The rest of our area's school districts declined to share those numbers or did not respond to our requests. Those districts not being transparent were Ascension, Livingston, Iberville, West Baton Rouge, Central and Zachary.

In East Baton Rouge, the school district reported the following:

Student F Report

2019-2020 total grades recorded

Percentage of F's recorded for the term

2020-2021

Percentage of F's recorded for the semester

Elementary

91,516

2.05%

103,735

3.79%

Middle

51,959

3.19%

60,133

9.4%

High

62,362

7.54%

47,429

14.83%

Director of Communications, Taylor Gast, released the following statement.

"Due to the changes brought about by the COVID-19 pandemic, the East Baton Rouge Parish School System is working to address the higher than usual failure percentages across the district. Adapting to the virtual-learning environment presented new challenges. As we make adjustments to virtual learning, we are continuously creating new methods to minimize learning gaps, address absenteeism, and reengage with struggling students."

In West Feliciana Parish, failure rates are typically at 10% following the first semester.
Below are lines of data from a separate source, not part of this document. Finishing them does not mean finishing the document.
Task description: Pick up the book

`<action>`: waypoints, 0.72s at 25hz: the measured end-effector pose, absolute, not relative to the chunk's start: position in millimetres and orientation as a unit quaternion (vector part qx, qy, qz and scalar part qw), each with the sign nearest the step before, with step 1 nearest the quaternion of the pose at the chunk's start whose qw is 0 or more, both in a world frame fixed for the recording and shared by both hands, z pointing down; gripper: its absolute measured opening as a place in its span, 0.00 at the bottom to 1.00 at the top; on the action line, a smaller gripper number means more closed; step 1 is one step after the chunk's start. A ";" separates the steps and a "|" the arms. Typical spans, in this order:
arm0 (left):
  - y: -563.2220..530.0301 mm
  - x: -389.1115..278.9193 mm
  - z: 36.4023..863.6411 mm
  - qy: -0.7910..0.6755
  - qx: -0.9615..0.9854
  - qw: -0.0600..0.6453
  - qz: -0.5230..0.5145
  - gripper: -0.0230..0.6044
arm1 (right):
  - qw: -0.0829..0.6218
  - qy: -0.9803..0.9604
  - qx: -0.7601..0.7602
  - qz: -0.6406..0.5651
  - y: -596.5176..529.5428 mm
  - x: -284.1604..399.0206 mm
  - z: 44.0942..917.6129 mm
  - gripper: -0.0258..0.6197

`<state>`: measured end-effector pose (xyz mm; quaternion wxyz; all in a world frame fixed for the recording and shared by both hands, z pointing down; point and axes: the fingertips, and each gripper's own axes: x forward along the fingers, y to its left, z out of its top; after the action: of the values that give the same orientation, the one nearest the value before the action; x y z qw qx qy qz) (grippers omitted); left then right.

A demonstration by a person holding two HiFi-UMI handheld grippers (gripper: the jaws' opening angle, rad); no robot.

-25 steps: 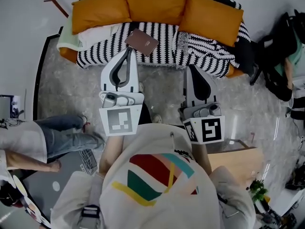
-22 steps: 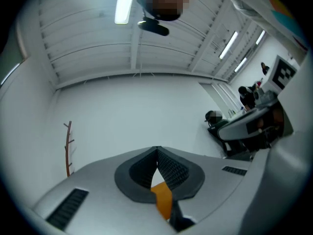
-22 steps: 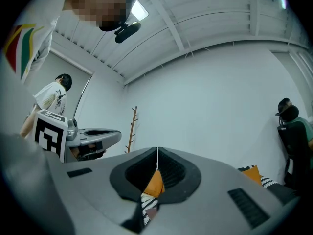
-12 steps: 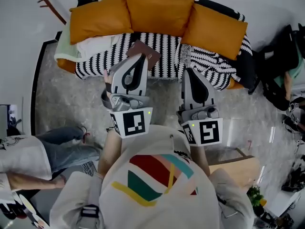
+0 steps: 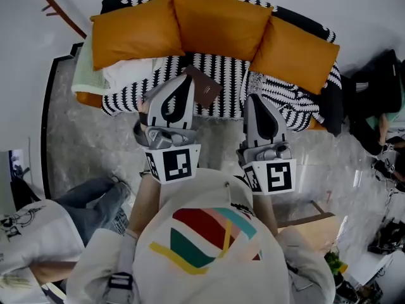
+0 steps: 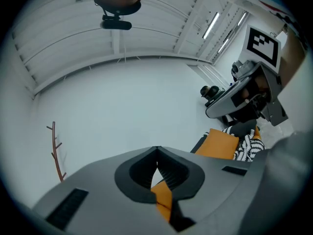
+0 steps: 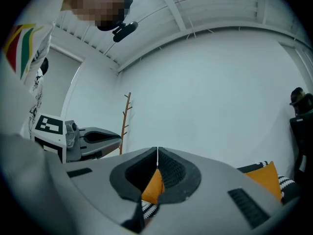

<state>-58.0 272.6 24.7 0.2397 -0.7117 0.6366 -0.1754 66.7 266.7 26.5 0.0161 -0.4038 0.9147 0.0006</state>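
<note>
the book point(image 5: 206, 88) is laid diagonally, upper-left to lower-right; the left gripper point(image 5: 183, 80) and right gripper point(image 5: 256, 99), closed on nothing, have been brought nearer.

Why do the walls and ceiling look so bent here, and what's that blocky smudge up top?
Head view: the wide lens bows the sofa and floor, yet all is sharp and evenly lit. Left gripper view: fisheye curves the ceiling beams, corners go black. Right gripper view: same bending; the blocky patch was laid over a face afterwards.
</note>
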 end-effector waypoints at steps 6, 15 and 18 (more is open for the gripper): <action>226.9 -101.4 43.6 0.626 -0.723 0.223 -0.189 0.05 | 0.008 0.908 -0.419 -0.023 223.6 34.0 39.6 0.06; 169.0 -129.6 74.2 0.624 -0.732 0.186 -0.201 0.05 | -0.039 0.889 -0.453 -0.062 178.4 42.3 76.1 0.06; 148.6 -127.6 79.4 0.629 -0.727 0.182 -0.207 0.05 | -0.039 0.891 -0.448 -0.069 154.6 46.6 83.3 0.06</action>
<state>-127.6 148.6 79.4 0.1822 -0.7270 0.6289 -0.2069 46.6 154.6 83.3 -0.0394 -0.4477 0.8906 -0.0692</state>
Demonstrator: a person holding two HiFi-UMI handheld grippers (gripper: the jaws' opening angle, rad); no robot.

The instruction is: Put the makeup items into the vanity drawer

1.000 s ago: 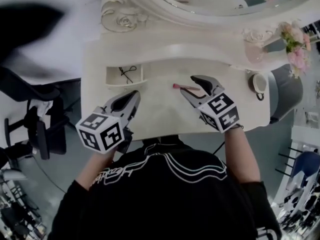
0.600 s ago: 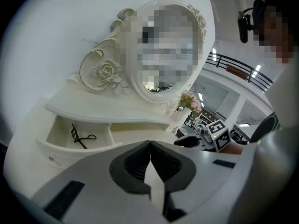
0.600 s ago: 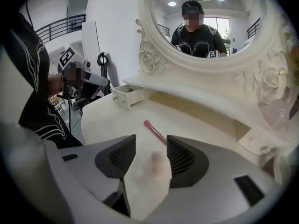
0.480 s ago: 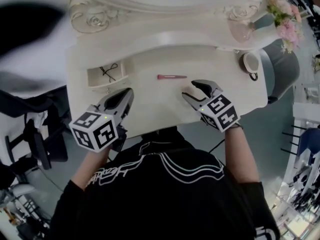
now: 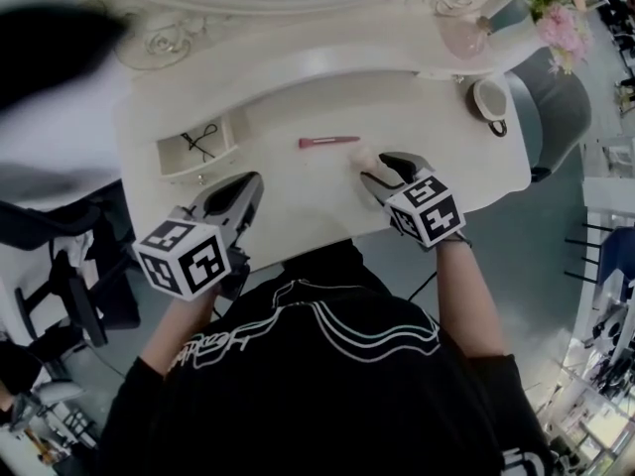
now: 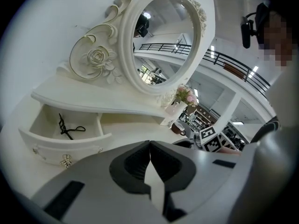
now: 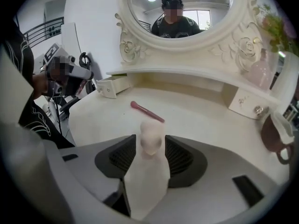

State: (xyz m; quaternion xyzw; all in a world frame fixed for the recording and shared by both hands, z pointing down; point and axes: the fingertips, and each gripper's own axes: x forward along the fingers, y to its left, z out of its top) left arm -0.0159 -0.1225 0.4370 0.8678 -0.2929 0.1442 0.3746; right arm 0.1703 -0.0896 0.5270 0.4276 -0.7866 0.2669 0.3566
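Step in hand, as I judge it: pick up the sponge [image 7: 151,137] with my right gripper [image 7: 150,146]. Its jaws stand well apart with the sponge upright between them; I see no pad pressing on it, so nothing is gripped. My left gripper [image 6: 149,144] has its tips closed together and empty, and hangs over the front edge of the vanity top [image 5: 298,206], near the open drawer [image 6: 70,144] at the left end. To do it well, I should close slowly at the widest part, since it will probably squash and could pop out if pinched near its tip. The carry should pass over the pink stick [image 5: 328,141] lying mid-top. The sponge is pale pink, matte and egg-shaped, narrow end up. It stands near the front edge, right of centre.
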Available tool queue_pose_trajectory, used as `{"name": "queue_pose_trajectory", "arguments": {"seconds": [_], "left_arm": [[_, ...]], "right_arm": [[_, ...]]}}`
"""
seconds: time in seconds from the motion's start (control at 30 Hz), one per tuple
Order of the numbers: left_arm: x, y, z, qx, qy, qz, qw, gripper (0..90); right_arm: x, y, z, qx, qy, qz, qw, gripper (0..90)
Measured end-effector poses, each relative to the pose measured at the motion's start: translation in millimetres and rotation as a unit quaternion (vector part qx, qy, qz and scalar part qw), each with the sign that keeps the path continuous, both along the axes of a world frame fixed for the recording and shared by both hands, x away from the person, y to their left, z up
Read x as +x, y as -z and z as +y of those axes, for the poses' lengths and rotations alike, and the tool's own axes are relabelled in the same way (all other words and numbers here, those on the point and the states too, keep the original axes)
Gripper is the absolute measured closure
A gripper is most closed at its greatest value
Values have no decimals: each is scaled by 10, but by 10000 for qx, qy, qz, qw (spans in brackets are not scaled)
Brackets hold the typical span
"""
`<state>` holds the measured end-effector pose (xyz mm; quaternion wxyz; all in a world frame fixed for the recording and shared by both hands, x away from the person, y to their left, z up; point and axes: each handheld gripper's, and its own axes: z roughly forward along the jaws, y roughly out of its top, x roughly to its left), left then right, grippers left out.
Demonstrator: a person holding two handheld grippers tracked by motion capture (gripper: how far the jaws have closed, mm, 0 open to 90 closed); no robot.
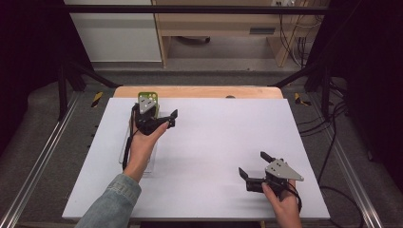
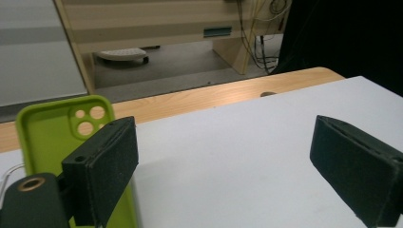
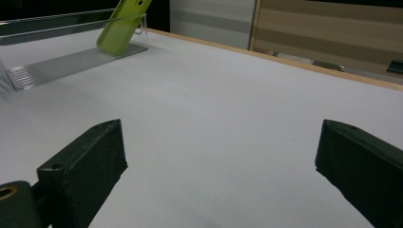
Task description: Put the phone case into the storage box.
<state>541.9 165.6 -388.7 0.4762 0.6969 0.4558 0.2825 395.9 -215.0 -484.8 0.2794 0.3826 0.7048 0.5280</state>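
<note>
The lime-green soft phone case (image 2: 52,137) leans upright in the clear plastic stand (image 3: 62,59) at the desk's far left, its long axis rising. The left gripper (image 2: 223,166), fingers spread wide and empty, sits just beside it; its left finger (image 2: 102,171) hides the case's lower part. The right gripper (image 1: 255,167), also wide open, is well apart.

It looked like a lab. A white table (image 1: 214,142) stood inside a black frame (image 1: 190,8) (cables (image 1: 290,28) trailed behind), with plain wooden furniture (image 1: 214,23) beyond.

Even overhead light, soft shadows on the table (image 1: 214,142), slightly blurry frames.
</note>
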Motion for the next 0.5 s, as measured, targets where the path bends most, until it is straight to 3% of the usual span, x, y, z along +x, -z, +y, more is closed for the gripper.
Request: {"name": "queue_pose_trajectory", "arguments": {"seconds": [0.3,0.5], "left_arm": [[-128,-42,-69,-132,151,-119,9997,79],[-242,-4,-67,-117,224,-126,9996,77]], "right_arm": [[-1,-21,12,-18,-66,156,9999,33],[-14,-85,-23,-167,169,276,9993,32]]}}
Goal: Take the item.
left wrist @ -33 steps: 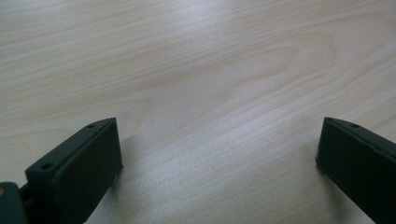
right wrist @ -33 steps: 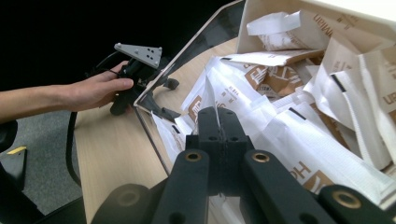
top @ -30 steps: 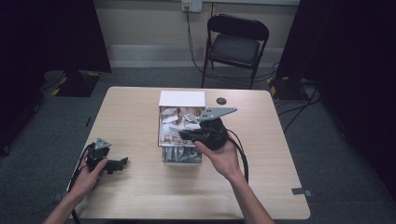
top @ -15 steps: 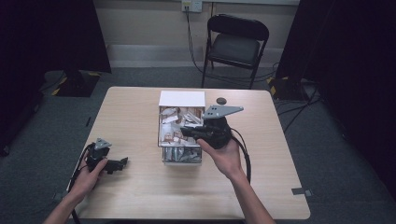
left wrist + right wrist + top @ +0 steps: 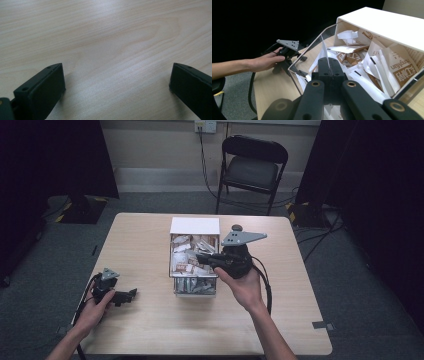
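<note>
– What are the fingers doing?

– The right gripper [image 5: 328, 61] is clenched on a thin white packet [image 5: 324, 51], which stands on edge straight up from the tips, long side upright, over the clear box [image 5: 173, 251] of packets.

– And the other one?

– The left gripper [image 5: 117, 80] has its jaws spread wide with nothing between them, low over bare wood well to the left of the box.

– So which hand is nearer?

– The right one, directly at the box; I'd judge the packet just needs lifting clear of the rim.

– The surroundings?

– A pale wooden table [image 5: 145, 330], grey carpet, a black folding chair [image 5: 252, 167] behind it.
</note>
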Action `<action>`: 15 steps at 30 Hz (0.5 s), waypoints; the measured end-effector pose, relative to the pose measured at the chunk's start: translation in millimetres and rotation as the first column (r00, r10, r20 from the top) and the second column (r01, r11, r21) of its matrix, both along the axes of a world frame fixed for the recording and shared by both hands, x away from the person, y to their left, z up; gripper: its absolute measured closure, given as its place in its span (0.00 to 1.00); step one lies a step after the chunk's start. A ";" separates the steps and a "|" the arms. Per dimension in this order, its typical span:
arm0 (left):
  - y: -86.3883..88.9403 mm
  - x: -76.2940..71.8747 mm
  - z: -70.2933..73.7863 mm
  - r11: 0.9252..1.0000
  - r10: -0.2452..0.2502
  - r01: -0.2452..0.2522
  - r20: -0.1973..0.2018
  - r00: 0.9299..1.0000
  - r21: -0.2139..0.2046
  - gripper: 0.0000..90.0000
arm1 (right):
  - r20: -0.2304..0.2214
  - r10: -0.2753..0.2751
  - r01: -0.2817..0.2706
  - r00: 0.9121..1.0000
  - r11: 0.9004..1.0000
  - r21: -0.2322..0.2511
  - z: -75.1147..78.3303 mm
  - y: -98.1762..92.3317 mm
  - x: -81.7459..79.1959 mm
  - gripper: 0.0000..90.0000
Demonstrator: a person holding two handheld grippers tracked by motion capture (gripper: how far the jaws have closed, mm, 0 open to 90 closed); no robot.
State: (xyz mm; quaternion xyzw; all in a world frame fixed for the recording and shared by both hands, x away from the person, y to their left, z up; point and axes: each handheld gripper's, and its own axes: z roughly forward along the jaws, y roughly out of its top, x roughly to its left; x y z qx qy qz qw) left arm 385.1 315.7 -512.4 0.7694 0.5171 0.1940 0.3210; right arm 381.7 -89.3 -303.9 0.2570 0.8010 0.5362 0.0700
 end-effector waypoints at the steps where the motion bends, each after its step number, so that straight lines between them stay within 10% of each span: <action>1: 0.0 0.0 0.0 1.000 0.000 0.000 0.000 1.000 0.000 0.00 | 0.002 -0.001 0.001 1.000 1.000 -0.004 0.7 -0.6 -0.2 1.00; 15: 0.0 0.0 0.0 1.000 0.000 0.000 0.000 1.000 0.001 0.00 | 0.031 -0.007 0.006 0.999 1.000 0.023 6.9 -14.5 -7.3 1.00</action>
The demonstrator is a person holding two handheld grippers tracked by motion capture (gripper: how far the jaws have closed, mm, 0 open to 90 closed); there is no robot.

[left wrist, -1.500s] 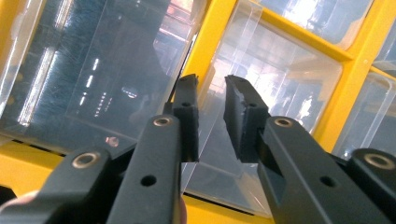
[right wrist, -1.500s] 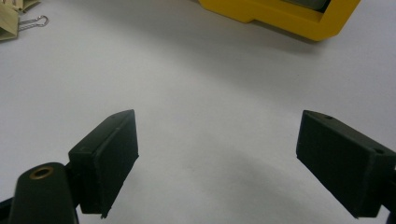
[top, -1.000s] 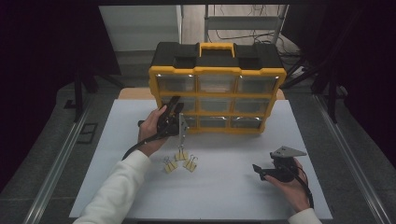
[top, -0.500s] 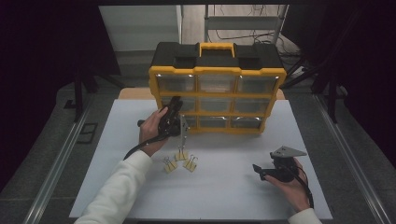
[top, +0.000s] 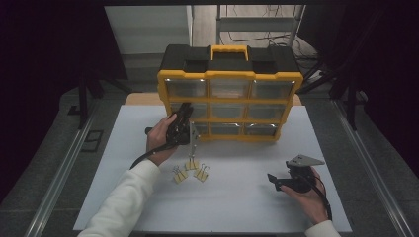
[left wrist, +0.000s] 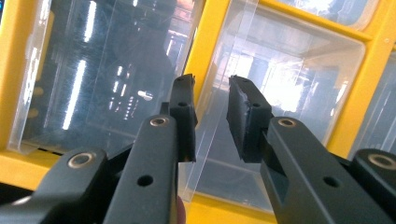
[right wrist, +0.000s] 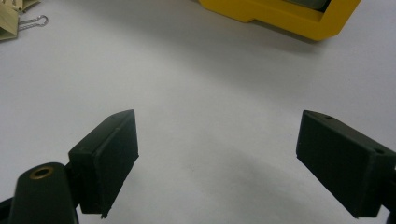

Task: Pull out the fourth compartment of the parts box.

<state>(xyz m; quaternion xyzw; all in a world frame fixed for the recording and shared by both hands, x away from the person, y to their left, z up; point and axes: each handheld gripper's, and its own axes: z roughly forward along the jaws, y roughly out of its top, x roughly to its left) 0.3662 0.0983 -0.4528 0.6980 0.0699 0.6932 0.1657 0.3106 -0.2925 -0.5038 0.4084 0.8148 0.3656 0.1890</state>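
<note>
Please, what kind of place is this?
Probably a lab recording bench: a white mat bears a yellow drawer organizer and binder clips; dark surroundings and cables lie behind.

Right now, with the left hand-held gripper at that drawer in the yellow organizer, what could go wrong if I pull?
1. The left hand-held gripper has just been closing around a clear drawer's thin pull tab, but a gap remains; pulling now may slip off.
2. The organizer stands upright and unbraced; the right hand-held gripper sits open over the white mat, so a hard pull might drag or tip it.
3. Binder clips lie below the drawer and may get knocked.
</note>
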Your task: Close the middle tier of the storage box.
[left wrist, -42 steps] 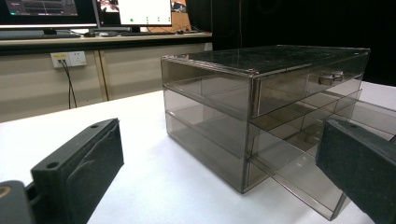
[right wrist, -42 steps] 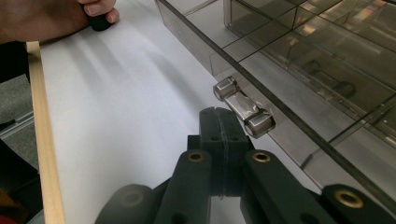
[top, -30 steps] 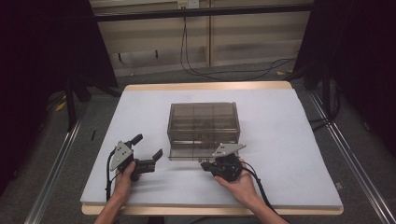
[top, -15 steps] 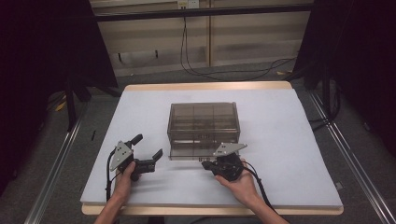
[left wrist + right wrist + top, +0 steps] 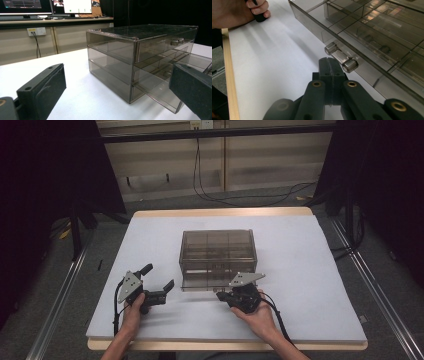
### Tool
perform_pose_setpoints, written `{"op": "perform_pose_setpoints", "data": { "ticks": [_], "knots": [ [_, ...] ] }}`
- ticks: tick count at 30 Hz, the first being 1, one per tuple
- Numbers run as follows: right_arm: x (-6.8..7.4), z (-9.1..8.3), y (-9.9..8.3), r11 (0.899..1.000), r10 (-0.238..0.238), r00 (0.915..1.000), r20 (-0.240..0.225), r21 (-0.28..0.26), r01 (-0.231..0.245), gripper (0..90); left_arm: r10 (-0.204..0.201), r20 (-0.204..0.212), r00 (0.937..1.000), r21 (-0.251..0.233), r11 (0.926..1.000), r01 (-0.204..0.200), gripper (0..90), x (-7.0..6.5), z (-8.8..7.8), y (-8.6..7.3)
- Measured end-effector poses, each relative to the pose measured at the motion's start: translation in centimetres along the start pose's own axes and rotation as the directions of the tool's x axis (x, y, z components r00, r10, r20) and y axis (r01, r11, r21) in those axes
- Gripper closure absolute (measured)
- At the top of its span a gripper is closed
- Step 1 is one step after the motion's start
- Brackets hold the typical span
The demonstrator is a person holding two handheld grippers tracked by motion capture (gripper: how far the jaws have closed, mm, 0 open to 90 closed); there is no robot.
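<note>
A smoky transparent drawer cabinet stands mid-table, its bottom drawer pulled out a little toward me. My right gripper is shut, with nothing seen between its jaws. In the right gripper view its tips rest just below the drawer's clear bar handle, touching or nearly touching it. My left gripper stands open to the left of the cabinet. In the left gripper view its wide-apart pads frame the cabinet's corner and the projecting drawer.
The white table top has free room on both sides of the cabinet. A wooden edge runs along the far side. The hand holding the left gripper appears at the top left of the right gripper view.
</note>
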State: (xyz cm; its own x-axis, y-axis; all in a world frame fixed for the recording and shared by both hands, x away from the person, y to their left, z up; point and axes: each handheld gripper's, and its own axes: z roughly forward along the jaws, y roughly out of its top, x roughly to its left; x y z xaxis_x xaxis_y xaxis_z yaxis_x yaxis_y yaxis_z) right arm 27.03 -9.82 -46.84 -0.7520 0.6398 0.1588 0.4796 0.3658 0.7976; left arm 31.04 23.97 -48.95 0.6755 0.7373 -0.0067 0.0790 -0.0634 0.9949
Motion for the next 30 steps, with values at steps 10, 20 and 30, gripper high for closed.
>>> {"op": "perform_pose_setpoints", "data": {
  "ticks": [10,20,30],
  "knots": [
    [-0.03,0.13,-0.04,1.0,0.0,1.0,-0.003,0.001,0.0,90.0,0.007,0.001,1.0,0.005,1.0,-0.007,0.9,0.04,-0.03,0.01],
    [-0.08,0.43,-0.11,1.0,0.002,1.0,-0.002,0.002,-0.002,90.0,0.007,0.001,1.0,0.005,1.0,-0.007,0.9,0.04,-0.04,0.01],
    [-0.27,0.56,0.05,1.0,0.018,0.9998,-0.001,-0.009,-0.018,90.0,-0.003,0.001,1.0,-0.001,1.0,0.003,0.9,0.0,0.01,0.0]
  ]
}}
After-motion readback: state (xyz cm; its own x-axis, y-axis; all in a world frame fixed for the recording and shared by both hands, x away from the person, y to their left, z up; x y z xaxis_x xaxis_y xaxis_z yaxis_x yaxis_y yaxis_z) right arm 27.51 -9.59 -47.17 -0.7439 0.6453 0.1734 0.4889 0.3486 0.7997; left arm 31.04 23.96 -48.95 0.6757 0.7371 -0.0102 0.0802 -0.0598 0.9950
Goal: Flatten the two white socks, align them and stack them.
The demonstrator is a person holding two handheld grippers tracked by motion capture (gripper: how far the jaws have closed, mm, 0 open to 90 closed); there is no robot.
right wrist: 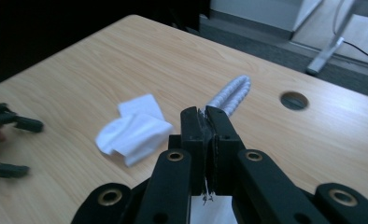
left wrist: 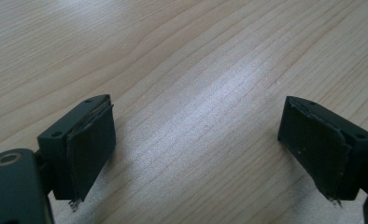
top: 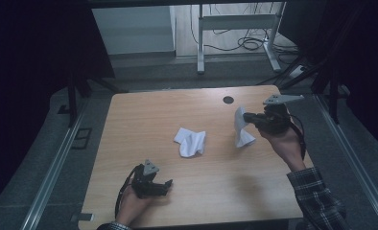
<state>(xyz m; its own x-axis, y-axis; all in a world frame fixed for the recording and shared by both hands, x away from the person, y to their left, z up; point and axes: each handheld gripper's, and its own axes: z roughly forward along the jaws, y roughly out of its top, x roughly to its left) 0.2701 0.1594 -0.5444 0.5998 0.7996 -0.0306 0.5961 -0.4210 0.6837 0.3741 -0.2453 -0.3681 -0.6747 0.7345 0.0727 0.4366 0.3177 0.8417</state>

Currently, Superintendent Hollis Milton said the failure rate is at 12%. West Feliciana is one of the few 'A' school districts in the area.

"In our jobs we have to diagnose and prescribe, just like the medical community," Milton said. "When you look at learning loss, is it in reading? Is it in math? Science? Social Studies? Then, you build a prescription. Is it more intervention? After-school tutoring? What can we do during the summer time?"

Milton said all school districts keep records of their kids' failure rates. It's the only way to see where they need to improve. He added that virtual learning was struggle not just locally but nationally too.

"Virtual for us was a struggle," Milton said. "It was a struggle nationally and anyone looking at it, it does not work as well as in-person. But I do think the efforts of our teachers to provide ways to connect and keep relationships with parents and students has worked better than most."

It's important to note that just because a student had an 'F' in a course during the end of the first semester does not mean they will fail the year.